Se ha escrito y hablado tanto estos días de Isabel II, monarca del Reino Unido, que resulta inevitable pensar que poco puede agregar uno a la comprensión del personaje. Al impacto universal por el viaje a la eternidad de una de las pocas referencias de certeza en nuestra época, se nos agregan dos noticias luctuosas que nos tocan más de cerca, la del escritor español Javier Marías, narrador excelso y para más señas hijo de Julián el filósofo que tanto nos ha acompañado, y la súbita de Aquiles Báez, músico venezolano, compositor y ejecutante de fina sensibilidad brotada de su calidad humana. Del escritor y el guitarrista somos deudores de buenos momentos, de esos que al final, nos hacen la vida. Así que no escribo de la reina por falta de tema, sino por abundancia de razones, la primera y principal, que sería perder una oportunidad para enaltecer a alguien cuya vida de consagración al deber y al servicio, la convirtió en un símbolo para sus súbditos que en realidad, formalidades aparte, en una democracia como la británica, son sus conciudadanos.

¿Deber hacia qué? Como aprendió desde niña, de la mano de su padre, reticente ante una coronación inesperada y no deseada pero patriota devoto, fiel en su deber hacia la Constitución británica. Ese conjunto de normas no escritas, forjadas en la tradición a lo largo de la historia que dan forma al Estado porque emanan de una Nación artesanalmente forjada, cocida, labrada, tallada en un milenio por ingleses, escoceses, galeses e irlandeses del Norte y antes por sus pueblos antecesores, en la cual es imposible ignorar la huella dejada por los diversos y remotos parajes geográficos y rincones humanos de lo que fue un vasto imperio.

La lección primera para el monarca de esa Carta que Bagehot compiló sistemáticamente en el siglo XIX -mi edición es de 1889- es que reina pero no gobierna, lo hace el gabinete surgido del Parlamento. Él mismo inicia el capítulo correspondiente señalando que la utilidad de la Reina (entonces era Victoria) en la calidad de su dignidad es incalculable para el sistema de gobierno.

¿Servicio a quién? Naturalmente, a su pueblo. Servicio a los hombres y mujeres de Gran Bretaña e Irlanda del Norte que sintieron en ella una roca sólida, fuerte, inconmovible, de esa isla en el decir de Shakespeare, “fortaleza levantada por la naturaleza…pequeño mundo…piedra preciosa en el mar plateado”. La personificación de la continuidad que brinda seguridad.

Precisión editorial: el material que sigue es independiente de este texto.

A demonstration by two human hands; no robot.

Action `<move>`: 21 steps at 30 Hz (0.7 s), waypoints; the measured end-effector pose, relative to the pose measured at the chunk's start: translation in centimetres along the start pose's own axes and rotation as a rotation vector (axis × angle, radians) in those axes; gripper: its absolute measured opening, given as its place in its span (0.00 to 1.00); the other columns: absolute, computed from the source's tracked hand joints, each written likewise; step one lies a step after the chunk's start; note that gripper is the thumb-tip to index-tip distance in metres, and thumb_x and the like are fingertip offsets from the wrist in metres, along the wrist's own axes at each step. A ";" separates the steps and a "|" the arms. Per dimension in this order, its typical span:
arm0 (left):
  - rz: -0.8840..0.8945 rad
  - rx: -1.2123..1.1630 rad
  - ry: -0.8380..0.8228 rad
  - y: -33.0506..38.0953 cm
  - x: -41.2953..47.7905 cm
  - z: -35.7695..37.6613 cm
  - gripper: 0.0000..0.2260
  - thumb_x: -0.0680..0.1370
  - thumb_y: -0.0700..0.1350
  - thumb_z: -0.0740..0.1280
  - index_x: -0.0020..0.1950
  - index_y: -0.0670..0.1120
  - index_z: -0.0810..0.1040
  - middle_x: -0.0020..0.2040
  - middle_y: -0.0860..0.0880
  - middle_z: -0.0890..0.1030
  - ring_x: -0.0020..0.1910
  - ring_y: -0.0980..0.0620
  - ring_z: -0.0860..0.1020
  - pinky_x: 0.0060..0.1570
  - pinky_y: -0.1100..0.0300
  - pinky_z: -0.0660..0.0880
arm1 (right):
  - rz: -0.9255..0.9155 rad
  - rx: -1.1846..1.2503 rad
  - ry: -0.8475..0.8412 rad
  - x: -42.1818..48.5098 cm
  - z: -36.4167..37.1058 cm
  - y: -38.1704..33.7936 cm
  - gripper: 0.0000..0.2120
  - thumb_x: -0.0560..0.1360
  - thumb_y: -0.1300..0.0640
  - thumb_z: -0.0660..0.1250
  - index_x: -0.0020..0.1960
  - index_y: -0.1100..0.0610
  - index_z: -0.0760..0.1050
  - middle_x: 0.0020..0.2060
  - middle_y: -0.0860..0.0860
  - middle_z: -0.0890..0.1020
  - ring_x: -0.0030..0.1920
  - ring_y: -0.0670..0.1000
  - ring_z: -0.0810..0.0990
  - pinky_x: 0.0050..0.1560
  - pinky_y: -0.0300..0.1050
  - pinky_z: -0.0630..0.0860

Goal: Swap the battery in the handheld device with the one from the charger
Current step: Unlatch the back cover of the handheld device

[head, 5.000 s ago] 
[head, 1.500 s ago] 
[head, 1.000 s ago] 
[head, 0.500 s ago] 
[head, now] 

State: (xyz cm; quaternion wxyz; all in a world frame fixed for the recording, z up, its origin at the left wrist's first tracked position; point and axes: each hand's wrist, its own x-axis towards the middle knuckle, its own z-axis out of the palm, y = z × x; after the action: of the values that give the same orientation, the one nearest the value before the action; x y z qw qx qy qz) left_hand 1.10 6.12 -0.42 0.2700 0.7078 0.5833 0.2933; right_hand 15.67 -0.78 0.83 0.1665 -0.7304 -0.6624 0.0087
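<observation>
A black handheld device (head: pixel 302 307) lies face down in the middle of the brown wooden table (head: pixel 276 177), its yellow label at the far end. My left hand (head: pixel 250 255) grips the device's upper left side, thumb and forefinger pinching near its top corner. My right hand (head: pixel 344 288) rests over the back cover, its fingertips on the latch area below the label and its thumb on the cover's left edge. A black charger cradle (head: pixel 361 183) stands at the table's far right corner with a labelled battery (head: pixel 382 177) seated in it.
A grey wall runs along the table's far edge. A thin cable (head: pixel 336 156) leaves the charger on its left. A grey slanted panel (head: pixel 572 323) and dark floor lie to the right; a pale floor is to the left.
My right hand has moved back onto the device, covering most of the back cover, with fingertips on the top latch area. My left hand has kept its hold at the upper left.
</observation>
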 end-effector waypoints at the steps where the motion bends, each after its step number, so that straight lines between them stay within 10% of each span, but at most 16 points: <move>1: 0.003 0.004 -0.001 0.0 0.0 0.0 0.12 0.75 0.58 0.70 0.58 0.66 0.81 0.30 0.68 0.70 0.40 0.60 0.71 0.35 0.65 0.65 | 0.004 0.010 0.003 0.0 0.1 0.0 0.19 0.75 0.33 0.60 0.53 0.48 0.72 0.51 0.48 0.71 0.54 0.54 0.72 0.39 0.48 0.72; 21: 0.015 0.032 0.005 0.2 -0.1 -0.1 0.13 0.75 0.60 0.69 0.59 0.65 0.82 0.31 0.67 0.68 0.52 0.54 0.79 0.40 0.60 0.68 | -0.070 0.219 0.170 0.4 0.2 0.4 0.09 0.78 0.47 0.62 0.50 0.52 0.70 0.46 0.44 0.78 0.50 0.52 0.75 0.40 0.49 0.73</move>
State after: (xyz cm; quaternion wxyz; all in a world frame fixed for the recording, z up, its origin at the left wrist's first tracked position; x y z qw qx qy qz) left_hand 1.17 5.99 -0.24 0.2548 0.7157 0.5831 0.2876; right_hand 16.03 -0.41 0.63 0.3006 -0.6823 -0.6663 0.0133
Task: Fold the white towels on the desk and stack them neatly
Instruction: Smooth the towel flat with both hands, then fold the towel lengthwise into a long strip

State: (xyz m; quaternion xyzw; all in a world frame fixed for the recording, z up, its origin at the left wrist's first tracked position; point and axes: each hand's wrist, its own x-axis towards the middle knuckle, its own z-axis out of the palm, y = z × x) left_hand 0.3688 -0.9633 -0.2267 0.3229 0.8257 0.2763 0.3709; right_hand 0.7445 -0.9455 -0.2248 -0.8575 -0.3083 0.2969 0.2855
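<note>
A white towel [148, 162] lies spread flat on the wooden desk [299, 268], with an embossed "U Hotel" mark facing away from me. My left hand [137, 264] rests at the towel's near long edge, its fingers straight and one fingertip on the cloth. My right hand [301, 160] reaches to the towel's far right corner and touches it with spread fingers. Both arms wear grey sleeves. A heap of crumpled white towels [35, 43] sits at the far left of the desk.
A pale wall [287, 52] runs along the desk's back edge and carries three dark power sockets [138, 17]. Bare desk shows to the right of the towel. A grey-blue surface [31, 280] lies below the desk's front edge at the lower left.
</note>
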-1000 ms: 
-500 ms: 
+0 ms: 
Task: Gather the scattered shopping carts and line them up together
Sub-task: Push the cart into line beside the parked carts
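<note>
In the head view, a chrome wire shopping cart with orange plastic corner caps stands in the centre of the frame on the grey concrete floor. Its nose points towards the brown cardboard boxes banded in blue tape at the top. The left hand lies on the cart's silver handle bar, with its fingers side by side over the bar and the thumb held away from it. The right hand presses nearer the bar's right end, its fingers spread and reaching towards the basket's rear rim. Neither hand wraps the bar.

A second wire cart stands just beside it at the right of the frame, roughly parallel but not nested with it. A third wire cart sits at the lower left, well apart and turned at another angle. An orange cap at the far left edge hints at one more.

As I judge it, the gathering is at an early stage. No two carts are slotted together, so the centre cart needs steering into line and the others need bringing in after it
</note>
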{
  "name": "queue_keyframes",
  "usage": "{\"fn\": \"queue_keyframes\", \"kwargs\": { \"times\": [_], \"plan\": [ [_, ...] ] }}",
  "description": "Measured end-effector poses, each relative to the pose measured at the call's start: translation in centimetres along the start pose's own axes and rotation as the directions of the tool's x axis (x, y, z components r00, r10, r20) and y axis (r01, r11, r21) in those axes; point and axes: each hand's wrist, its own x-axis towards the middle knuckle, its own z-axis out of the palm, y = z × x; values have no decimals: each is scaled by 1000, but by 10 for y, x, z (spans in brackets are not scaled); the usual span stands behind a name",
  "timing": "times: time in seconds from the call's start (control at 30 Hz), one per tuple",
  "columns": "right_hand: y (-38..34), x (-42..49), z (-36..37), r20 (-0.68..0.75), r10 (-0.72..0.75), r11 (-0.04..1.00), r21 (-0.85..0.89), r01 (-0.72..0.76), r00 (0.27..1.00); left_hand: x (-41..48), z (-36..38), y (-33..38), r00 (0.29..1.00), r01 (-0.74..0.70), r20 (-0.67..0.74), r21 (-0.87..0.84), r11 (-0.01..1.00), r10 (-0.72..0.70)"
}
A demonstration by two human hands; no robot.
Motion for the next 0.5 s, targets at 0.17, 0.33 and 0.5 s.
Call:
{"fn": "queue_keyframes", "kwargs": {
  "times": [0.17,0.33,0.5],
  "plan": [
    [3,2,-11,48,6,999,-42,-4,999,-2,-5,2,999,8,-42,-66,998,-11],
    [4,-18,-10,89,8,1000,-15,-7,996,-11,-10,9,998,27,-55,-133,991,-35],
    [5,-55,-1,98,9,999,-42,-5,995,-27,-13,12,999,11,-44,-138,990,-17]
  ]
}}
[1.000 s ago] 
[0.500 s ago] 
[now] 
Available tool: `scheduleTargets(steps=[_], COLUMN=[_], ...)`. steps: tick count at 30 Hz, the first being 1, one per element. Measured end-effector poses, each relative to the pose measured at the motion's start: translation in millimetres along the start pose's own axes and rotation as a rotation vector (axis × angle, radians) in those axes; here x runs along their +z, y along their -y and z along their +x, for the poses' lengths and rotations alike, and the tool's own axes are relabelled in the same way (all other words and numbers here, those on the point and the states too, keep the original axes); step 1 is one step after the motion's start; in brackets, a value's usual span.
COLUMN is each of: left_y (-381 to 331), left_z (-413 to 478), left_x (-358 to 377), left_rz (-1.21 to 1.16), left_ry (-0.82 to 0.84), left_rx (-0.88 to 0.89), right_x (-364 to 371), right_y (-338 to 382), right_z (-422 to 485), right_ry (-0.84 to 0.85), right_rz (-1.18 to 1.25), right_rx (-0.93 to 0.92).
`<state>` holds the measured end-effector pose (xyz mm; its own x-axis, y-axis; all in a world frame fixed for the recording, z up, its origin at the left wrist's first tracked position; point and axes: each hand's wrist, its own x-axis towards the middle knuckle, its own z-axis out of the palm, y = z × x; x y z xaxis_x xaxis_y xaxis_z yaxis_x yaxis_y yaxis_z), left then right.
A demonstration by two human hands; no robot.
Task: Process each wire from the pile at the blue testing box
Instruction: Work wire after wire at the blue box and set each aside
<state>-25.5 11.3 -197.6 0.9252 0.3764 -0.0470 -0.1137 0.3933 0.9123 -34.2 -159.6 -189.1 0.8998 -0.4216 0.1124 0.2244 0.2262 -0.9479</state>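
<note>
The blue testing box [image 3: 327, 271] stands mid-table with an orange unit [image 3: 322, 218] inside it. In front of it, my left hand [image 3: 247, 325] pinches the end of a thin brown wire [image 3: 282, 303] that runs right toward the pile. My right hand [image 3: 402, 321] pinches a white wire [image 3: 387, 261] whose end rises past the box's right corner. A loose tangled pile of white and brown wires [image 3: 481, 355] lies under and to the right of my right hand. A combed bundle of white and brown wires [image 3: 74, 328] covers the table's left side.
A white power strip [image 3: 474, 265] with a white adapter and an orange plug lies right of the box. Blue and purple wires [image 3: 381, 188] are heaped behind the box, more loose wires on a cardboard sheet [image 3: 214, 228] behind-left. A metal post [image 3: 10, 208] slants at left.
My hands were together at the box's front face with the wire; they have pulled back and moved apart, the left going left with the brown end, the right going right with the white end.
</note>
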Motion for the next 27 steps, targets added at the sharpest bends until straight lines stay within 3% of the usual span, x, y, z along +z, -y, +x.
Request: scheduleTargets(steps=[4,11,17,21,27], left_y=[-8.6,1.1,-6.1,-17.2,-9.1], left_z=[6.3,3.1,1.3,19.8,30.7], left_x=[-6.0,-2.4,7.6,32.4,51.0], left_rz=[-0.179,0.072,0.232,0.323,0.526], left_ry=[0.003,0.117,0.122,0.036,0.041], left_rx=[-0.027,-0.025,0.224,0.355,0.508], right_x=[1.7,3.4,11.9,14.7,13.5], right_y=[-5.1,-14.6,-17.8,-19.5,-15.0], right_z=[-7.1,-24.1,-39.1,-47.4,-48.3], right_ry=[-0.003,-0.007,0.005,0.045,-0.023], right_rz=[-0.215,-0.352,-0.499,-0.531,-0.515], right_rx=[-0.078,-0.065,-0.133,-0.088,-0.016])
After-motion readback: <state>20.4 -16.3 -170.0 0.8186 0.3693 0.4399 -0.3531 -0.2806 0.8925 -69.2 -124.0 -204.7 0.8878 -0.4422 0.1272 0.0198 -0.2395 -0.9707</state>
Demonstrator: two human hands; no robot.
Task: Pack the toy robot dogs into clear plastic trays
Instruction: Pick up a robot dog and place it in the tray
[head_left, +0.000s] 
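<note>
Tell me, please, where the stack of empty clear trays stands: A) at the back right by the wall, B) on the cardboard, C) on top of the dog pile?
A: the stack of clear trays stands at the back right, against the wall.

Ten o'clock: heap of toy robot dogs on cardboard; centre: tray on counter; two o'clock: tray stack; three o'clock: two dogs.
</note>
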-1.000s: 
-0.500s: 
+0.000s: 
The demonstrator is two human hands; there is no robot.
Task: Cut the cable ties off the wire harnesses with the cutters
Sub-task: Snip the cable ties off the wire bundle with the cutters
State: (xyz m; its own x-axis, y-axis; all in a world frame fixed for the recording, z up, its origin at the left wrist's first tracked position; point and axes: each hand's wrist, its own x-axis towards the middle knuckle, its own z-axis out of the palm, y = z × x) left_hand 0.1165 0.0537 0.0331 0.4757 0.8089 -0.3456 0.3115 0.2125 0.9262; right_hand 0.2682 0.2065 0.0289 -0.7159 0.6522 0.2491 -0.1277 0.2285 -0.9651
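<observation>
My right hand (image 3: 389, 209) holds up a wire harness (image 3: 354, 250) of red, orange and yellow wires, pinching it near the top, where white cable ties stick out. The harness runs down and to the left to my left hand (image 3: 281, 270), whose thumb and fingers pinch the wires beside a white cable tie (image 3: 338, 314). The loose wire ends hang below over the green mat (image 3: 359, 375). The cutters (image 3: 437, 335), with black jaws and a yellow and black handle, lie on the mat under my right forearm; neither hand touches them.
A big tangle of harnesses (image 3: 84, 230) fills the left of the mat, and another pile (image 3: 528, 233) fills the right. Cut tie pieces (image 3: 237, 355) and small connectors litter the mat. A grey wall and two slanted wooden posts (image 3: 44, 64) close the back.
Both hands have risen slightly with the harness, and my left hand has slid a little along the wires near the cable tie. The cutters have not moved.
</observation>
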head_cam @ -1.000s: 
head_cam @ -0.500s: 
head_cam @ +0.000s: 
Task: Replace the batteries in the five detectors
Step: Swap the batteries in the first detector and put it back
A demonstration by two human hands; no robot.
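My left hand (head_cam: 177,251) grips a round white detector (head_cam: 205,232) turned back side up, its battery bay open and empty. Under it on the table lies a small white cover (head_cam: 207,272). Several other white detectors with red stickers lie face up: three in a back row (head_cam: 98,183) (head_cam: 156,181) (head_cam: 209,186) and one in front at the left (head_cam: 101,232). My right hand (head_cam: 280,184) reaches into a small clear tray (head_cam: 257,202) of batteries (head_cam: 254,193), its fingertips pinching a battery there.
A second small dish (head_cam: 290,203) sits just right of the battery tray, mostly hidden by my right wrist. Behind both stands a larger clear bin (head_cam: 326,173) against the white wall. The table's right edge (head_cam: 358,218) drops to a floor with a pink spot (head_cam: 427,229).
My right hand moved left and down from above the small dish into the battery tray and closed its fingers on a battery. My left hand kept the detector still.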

Con un reinado de setenta años Isabel II fue una reina de varias épocas. Coronada cuando quien escribe tenía dos años, cubre los gobiernos de quince primeros ministros, desde Winston Churchill, nacido en 1874 hasta Elizabeth Truss nacida ciento un años después de él y a los veintitrés cumplidos por la monarca en el trono. Once conservadores, uno de ellos en coalición con los liberal-demócratas y cuatro laboristas. En la segunda post guerra, encabezó el paulatino desmembramiento del imperio que en 1947 vería separarse a India, en 1957 la primera colonia africana en Ghana y para 1967 tenía veinte territorios menos; en 1997 Hong Kong fue el último en devolverse a China. Al final, su reino era considerablemente menor, pero su prestigio, como se ha visto, es inversamente proporcional a la dimensión de éste. Su coronación fue la primera en la historia transmitida por televisión y ella parte cuando la comunicación social es un fenómeno muy diferente al punto que la TV ya es vieja, con las redes sociales, las transmisiones vía streaming. Asciende en tiempos de enorme prestigio para la democracia vencedora del nazifascismo que enfrenta al socialismo real liderado por la URSS en los años de la Guerra Fría, mientras se va derribado el Muro y destruida la cortina de hierro pero en tiempos de un mundo multipolar, crecientemente complejo cuando la democracia es impugnada aún en las naciones donde ha sido más estable y exitosa y florecen los autoritarismos. Reinó silenciosamente, salvo con su consejo prudente en las audiencias semanales con los primeros ministros, durante los infructuosos intentos de Macmillan en 1963 y Wilson en 1967 por entrar a la Europa Unida, vetados por De Gaulle; el logro de Heath del ingreso en 1973, las dudas de liderazgo y ciudadanos por varias décadas hasta el Brexit de 2020, tras cuatro años desde el referéndum, pese a las advertencias de estadistas de distinto signo como Blair o Major y que se salvó del dolor de ver con sus ojos sagaces el sabio intelectual y político europeista Roy Jenkins.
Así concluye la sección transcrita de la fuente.